> EXERCISE DETAILS: Skip the pictures, please, and write out exactly the lines from the opening of the data through the line containing "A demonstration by".

> INFORMATION SHOWN:
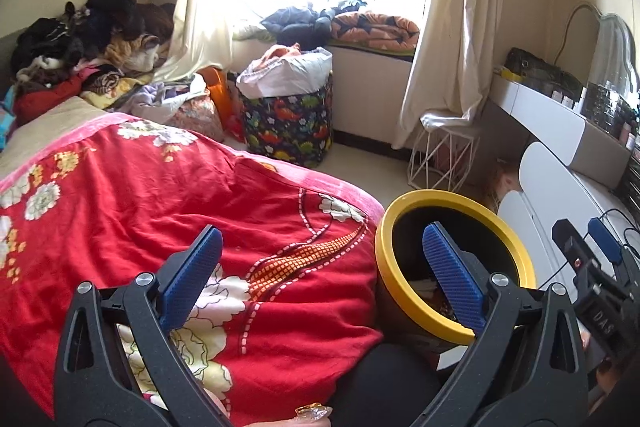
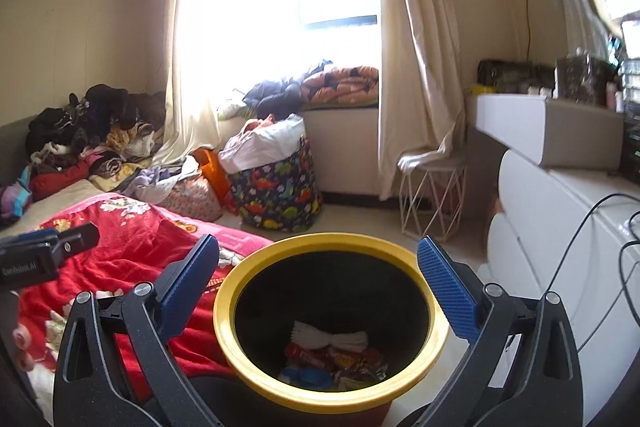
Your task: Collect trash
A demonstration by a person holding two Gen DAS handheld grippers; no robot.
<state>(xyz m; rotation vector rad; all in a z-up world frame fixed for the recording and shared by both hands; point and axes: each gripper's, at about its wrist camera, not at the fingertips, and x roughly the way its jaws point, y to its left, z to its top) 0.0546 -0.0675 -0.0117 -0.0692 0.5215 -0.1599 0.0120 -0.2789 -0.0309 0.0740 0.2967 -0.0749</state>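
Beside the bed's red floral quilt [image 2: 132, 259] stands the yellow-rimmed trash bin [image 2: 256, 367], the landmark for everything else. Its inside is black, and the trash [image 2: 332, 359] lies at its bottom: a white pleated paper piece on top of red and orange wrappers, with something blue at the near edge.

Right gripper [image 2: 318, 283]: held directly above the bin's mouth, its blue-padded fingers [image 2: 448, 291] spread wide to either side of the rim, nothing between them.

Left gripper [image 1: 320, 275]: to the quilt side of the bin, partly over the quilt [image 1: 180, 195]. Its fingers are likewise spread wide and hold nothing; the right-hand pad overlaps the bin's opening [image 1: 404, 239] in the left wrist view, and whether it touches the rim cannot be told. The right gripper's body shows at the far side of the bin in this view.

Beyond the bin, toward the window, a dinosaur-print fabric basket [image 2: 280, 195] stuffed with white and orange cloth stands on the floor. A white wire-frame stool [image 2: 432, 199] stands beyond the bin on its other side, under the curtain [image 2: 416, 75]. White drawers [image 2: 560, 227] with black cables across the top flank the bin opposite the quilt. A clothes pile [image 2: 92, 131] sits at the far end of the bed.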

> ANSWER:
Your task: Collect trash
A demonstration by a person holding two Gen DAS handheld grippers; no robot.

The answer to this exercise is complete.